[ASSIGNMENT]
One number is the full answer: how many lines in the records contain the word "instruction"?

● ● ● ●

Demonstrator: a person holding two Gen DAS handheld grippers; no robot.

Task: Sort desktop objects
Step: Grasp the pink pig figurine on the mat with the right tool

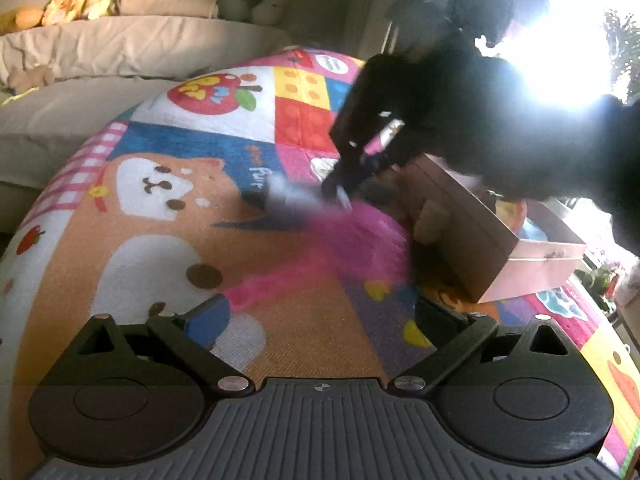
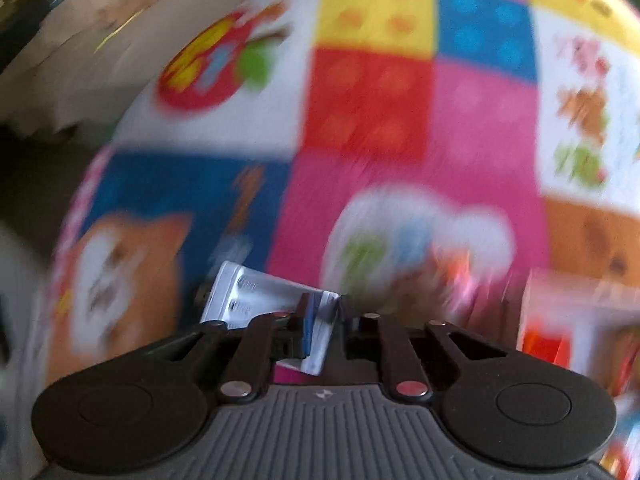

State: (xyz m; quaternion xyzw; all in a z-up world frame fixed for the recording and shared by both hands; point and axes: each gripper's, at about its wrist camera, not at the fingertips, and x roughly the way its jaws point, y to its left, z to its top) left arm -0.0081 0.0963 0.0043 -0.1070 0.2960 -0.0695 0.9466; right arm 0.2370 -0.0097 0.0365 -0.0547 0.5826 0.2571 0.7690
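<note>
1. Packet (image 2: 276,304) – white, flat, with blue at one edge – sits pinched between the fingers of the right gripper (image 2: 322,320), lifted above the play mat (image 2: 400,100); the right wrist view is smeared by motion.
2. Left gripper (image 1: 322,308) hangs with its fingers spread wide and nothing between them, over a broad bare orange stretch of the mat.
3. Ahead of it, the right gripper appears dark and blurred, just beside the near corner of the cardboard box (image 1: 480,236).
4. Box walls stand upright, open at the top; a small brown plush (image 1: 430,220) touches its outer wall.
5. Mat's far edge meets a beige sofa (image 1: 100,92) – bright window glare on the right.
</note>
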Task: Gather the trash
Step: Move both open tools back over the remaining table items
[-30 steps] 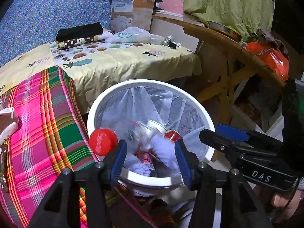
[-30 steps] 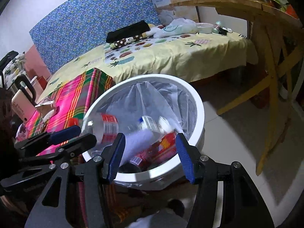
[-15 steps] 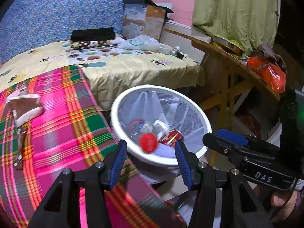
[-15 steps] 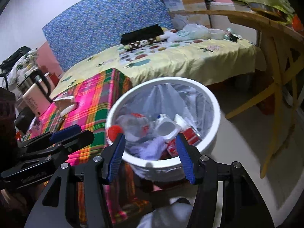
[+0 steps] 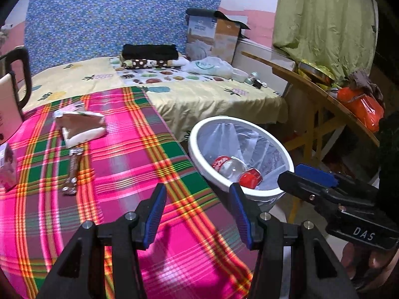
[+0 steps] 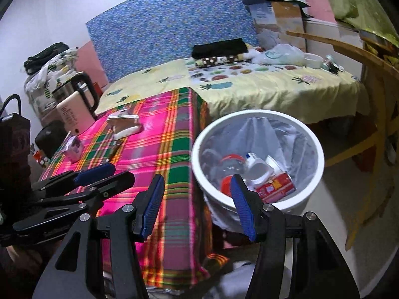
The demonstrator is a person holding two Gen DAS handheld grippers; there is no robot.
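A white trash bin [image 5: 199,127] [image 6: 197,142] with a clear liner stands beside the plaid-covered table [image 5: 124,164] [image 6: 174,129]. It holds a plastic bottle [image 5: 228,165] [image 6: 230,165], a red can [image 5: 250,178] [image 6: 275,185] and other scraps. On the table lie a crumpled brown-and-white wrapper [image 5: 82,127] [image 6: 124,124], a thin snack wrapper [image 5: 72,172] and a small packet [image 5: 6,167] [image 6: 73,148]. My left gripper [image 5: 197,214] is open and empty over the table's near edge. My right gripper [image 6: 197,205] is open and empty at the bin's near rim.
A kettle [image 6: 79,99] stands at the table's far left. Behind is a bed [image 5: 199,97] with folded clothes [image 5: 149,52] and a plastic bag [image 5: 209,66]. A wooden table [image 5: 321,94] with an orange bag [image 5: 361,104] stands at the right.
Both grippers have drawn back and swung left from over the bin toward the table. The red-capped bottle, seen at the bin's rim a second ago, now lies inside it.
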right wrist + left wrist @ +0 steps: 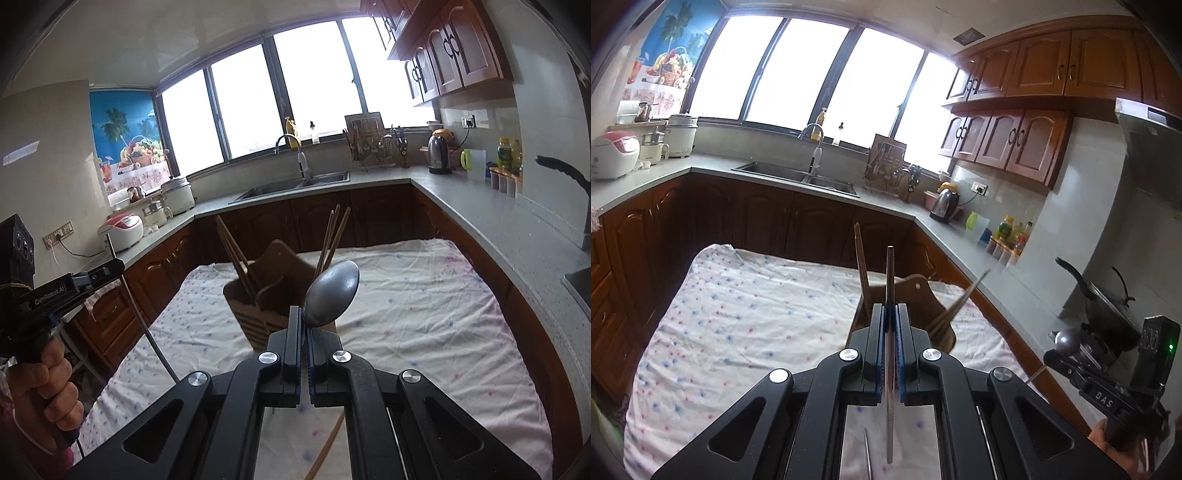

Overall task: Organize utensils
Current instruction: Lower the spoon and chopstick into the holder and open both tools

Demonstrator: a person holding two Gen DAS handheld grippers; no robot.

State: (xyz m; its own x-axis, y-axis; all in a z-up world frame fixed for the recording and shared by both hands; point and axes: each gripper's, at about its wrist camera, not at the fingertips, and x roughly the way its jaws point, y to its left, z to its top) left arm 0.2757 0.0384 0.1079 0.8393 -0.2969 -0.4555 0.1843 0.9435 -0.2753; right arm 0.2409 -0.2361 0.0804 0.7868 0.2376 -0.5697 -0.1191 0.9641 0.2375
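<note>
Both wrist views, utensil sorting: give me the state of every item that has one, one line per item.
left gripper: shut on a thin metal utensil, seen edge-on, kind unclear.
right gripper: shut on a metal spoon, bowl up.
wooden utensil holder: upright on the cloth-covered table.
chopsticks: standing tilted in the holder.
kettle: lid closed, on the counter.
wall cabinets: doors closed.

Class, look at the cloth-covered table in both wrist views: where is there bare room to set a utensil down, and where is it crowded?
Free: the cloth left of the wooden utensil holder, out to the table's edge, and the wide stretch right of it toward the counter. Crowded: around the holder, where chopsticks lean outward and both grippers meet.
</note>
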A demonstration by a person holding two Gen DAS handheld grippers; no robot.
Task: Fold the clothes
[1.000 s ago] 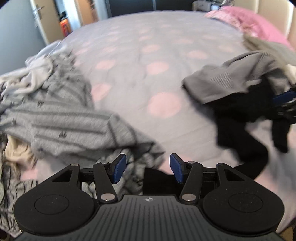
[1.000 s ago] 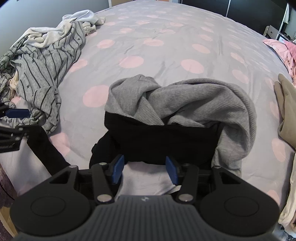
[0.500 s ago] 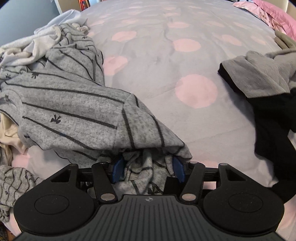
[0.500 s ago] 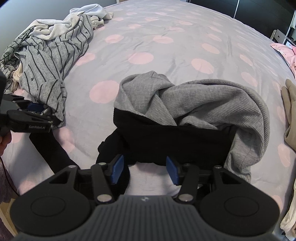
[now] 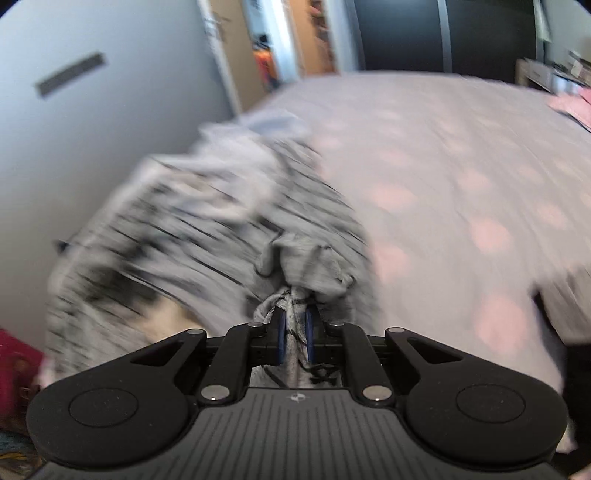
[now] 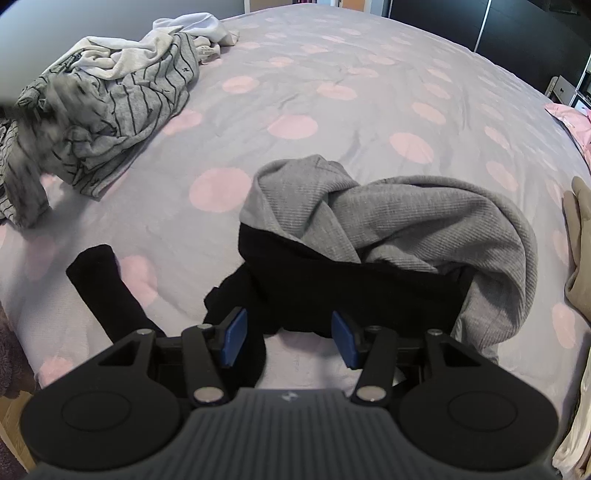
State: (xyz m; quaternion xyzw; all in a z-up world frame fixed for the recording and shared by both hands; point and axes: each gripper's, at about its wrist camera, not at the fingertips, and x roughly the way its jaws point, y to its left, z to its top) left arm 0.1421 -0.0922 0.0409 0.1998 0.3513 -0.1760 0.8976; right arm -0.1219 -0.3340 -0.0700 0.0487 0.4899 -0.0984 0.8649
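Left gripper: blue pads pinch a bunched fold of the striped grey garment, likely to draw it from the heap at the bed's left edge. Right gripper: fingers wide, empty, above the black garment under the grey ribbed top.

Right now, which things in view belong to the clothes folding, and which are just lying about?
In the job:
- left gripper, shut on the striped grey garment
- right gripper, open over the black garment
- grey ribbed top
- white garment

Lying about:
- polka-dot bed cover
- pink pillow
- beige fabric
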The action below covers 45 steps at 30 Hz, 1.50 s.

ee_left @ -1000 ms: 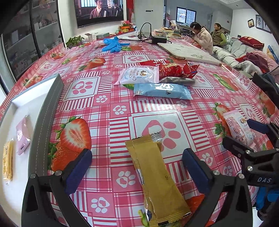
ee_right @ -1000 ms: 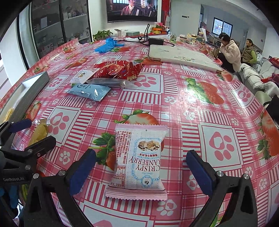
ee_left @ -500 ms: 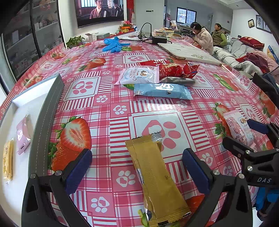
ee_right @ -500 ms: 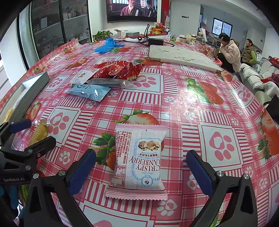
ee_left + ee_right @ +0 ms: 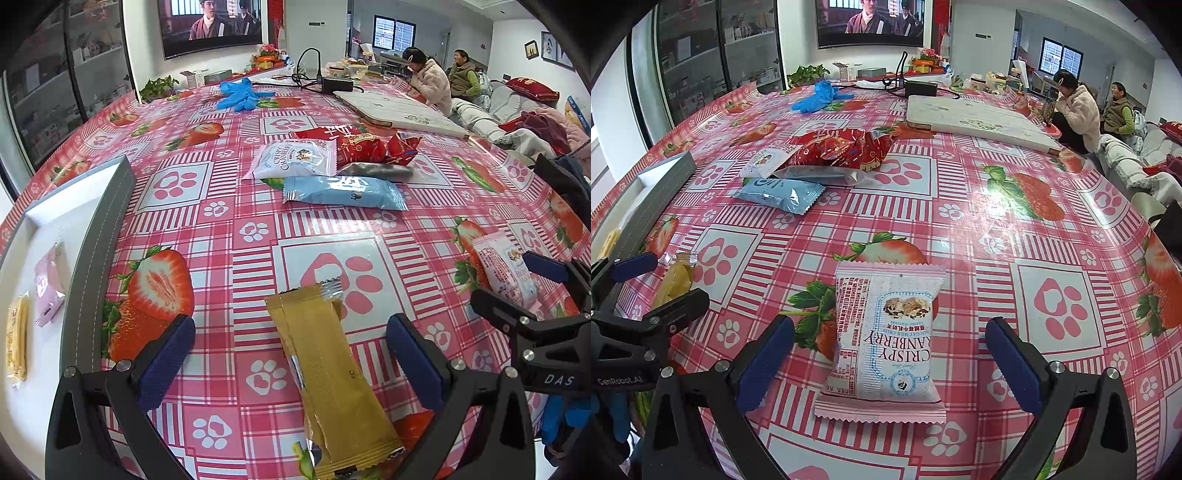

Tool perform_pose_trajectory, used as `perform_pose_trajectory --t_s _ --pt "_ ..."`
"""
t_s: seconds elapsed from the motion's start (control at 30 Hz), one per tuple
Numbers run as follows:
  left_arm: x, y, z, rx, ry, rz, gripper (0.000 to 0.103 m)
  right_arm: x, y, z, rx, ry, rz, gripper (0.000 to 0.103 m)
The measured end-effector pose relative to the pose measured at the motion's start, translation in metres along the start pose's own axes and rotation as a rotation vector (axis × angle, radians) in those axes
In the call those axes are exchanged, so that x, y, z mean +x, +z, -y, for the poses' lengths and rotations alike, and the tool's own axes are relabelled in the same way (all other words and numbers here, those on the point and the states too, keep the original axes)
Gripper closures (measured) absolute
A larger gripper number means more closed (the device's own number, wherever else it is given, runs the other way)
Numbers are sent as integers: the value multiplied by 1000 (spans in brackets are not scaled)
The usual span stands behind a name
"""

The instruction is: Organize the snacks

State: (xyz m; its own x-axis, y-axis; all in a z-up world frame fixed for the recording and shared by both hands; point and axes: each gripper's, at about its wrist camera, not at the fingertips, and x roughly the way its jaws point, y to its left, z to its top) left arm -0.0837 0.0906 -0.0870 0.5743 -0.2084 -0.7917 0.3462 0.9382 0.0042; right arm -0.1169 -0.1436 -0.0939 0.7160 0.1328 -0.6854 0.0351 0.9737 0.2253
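Note:
A long gold snack packet [image 5: 328, 373] lies on the strawberry tablecloth between the wide-apart fingers of my left gripper [image 5: 291, 362], which is open and not touching it. My right gripper [image 5: 890, 365] is open too, its fingers on either side of a pink-white cranberry crisp packet [image 5: 886, 339] lying flat. Further back lies a pile: a white cranberry packet [image 5: 295, 160], a red bag [image 5: 358, 146], a grey pouch [image 5: 376, 171] and a blue packet [image 5: 343, 192]. The grey-walled tray [image 5: 96, 236] at the left holds a pink packet [image 5: 48, 286] and a yellow one [image 5: 16, 341].
Blue gloves [image 5: 238, 94], a black adapter with cable [image 5: 334, 85] and a flat white pad [image 5: 399, 112] lie at the table's far end. Two people sit beyond the far right edge. The other gripper shows at the side of each wrist view.

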Motion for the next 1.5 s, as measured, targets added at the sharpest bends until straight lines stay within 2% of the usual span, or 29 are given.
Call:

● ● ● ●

[TASK RESPONSE]
2